**Exercise goal:**
Output all the entries below. Each must match exactly.

────────

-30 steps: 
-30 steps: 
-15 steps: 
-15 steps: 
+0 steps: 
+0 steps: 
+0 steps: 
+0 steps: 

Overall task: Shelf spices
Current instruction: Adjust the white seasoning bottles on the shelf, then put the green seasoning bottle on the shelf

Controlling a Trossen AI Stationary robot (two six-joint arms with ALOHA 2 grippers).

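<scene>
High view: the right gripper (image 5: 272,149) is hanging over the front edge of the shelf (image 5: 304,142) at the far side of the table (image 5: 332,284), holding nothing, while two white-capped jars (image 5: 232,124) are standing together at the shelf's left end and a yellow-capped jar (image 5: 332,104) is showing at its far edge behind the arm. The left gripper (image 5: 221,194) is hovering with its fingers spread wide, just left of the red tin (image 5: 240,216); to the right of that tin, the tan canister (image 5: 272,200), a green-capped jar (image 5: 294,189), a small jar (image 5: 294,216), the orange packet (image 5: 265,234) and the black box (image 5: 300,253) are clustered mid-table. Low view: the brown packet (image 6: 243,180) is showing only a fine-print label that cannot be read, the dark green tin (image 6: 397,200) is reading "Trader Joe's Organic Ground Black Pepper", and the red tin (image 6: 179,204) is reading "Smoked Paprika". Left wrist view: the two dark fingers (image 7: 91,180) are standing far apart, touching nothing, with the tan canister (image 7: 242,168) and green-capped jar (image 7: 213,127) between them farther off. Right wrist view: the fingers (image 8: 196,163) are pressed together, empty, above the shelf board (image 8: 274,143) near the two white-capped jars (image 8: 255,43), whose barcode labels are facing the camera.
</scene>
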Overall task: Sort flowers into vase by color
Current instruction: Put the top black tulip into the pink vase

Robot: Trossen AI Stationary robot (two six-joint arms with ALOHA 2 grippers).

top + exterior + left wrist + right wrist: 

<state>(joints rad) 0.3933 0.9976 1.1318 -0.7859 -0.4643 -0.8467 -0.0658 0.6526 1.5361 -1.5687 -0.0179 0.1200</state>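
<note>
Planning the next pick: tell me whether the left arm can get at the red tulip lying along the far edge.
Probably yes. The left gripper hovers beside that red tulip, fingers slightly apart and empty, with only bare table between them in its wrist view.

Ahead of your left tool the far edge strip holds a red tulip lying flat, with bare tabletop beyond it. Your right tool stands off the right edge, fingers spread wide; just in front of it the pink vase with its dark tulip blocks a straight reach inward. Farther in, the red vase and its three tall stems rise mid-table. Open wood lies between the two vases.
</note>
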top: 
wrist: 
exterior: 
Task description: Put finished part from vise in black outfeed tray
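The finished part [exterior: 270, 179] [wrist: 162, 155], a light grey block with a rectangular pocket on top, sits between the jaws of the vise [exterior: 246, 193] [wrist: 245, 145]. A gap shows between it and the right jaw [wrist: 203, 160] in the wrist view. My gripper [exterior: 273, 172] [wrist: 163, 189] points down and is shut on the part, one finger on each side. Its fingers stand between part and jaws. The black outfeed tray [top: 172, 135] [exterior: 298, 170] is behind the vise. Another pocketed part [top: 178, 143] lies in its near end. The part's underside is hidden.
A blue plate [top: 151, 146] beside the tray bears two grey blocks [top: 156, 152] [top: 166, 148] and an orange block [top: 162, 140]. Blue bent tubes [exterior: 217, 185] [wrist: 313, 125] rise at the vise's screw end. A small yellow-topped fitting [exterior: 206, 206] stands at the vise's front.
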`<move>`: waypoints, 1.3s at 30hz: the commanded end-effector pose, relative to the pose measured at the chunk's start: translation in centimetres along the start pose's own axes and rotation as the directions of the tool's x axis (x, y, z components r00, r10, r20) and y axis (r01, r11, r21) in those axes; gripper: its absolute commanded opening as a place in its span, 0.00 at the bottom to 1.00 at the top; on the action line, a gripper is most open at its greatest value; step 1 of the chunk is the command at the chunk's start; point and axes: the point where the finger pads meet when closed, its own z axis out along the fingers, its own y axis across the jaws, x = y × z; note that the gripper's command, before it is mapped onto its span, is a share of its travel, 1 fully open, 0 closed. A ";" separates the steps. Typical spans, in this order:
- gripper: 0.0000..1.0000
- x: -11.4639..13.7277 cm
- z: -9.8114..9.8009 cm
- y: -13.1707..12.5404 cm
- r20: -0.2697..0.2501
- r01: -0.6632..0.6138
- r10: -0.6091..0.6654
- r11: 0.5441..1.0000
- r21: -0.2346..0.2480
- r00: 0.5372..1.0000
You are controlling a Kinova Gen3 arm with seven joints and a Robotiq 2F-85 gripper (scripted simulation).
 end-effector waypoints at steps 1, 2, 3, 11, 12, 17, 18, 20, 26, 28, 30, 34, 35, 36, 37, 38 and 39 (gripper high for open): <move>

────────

**Answer to this task:**
-30 steps: 
-30 steps: 
-15 steps: 
-15 steps: 
+0 steps: 
+0 steps: 
+0 steps: 
+0 steps: 

Overall task: Shelf spices
Current instruction: Adjust the white seasoning bottles on the shelf, then put the green seasoning bottle on the shelf

Controlling a Trossen AI Stationary robot (two six-joint arms with ALOHA 2 grippers).

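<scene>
High view: the right gripper (image 5: 272,149) is hanging over the front edge of the shelf (image 5: 304,142) at the far side of the table (image 5: 332,284), holding nothing, while two white-capped jars (image 5: 232,124) are standing together at the shelf's left end and a yellow-capped jar (image 5: 332,104) is showing at its far edge behind the arm. The left gripper (image 5: 221,194) is hovering with its fingers spread wide, just left of the red tin (image 5: 240,216); to the right of that tin, the tan canister (image 5: 272,200), a green-capped jar (image 5: 294,189), a small jar (image 5: 294,216), the orange packet (image 5: 265,234) and the black box (image 5: 300,253) are clustered mid-table. Low view: the brown packet (image 6: 243,180) is showing only a fine-print label that cannot be read, the dark green tin (image 6: 397,200) is reading "Trader Joe's Organic Ground Black Pepper", and the red tin (image 6: 179,204) is reading "Smoked Paprika". Left wrist view: the two dark fingers (image 7: 91,180) are standing far apart, touching nothing, with the tan canister (image 7: 242,168) and green-capped jar (image 7: 213,127) between them farther off. Right wrist view: the fingers (image 8: 196,163) are pressed together, empty, above the shelf board (image 8: 274,143) near the two white-capped jars (image 8: 255,43), whose barcode labels are facing the camera.
</scene>
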Overall task: Sort flowers into vase by color
Current instruction: Put the top black tulip into the pink vase

Robot: Trossen AI Stationary robot (two six-joint arms with ALOHA 2 grippers).

top + exterior + left wrist + right wrist: 

<state>(joints rad) 0.3933 0.9976 1.1318 -0.7859 -0.4643 -0.8467 -0.0658 0.6526 1.5361 -1.5687 -0.0179 0.1200</state>
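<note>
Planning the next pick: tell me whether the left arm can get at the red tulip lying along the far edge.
Probably yes. The left gripper hovers beside that red tulip, fingers slightly apart and empty, with only bare table between them in its wrist view.

Ahead of your left tool the far edge strip holds a red tulip lying flat, with bare tabletop beyond it. Your right tool stands off the right edge, fingers spread wide; just in front of it the pink vase with its dark tulip blocks a straight reach inward. Farther in, the red vase and its three tall stems rise mid-table. Open wood lies between the two vases.
</note>
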top: 
wrist: 
exterior: 
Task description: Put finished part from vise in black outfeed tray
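The finished part [exterior: 270, 179] [wrist: 162, 155], a light grey block with a rectangular pocket on top, sits between the jaws of the vise [exterior: 246, 193] [wrist: 245, 145]. A gap shows between it and the right jaw [wrist: 203, 160] in the wrist view. My gripper [exterior: 273, 172] [wrist: 163, 189] points down and is shut on the part, one finger on each side. Its fingers stand between part and jaws. The black outfeed tray [top: 172, 135] [exterior: 298, 170] is behind the vise. Another pocketed part [top: 178, 143] lies in its near end. The part's underside is hidden.
A blue plate [top: 151, 146] beside the tray bears two grey blocks [top: 156, 152] [top: 166, 148] and an orange block [top: 162, 140]. Blue bent tubes [exterior: 217, 185] [wrist: 313, 125] rise at the vise's screw end. A small yellow-topped fitting [exterior: 206, 206] stands at the vise's front.
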`<move>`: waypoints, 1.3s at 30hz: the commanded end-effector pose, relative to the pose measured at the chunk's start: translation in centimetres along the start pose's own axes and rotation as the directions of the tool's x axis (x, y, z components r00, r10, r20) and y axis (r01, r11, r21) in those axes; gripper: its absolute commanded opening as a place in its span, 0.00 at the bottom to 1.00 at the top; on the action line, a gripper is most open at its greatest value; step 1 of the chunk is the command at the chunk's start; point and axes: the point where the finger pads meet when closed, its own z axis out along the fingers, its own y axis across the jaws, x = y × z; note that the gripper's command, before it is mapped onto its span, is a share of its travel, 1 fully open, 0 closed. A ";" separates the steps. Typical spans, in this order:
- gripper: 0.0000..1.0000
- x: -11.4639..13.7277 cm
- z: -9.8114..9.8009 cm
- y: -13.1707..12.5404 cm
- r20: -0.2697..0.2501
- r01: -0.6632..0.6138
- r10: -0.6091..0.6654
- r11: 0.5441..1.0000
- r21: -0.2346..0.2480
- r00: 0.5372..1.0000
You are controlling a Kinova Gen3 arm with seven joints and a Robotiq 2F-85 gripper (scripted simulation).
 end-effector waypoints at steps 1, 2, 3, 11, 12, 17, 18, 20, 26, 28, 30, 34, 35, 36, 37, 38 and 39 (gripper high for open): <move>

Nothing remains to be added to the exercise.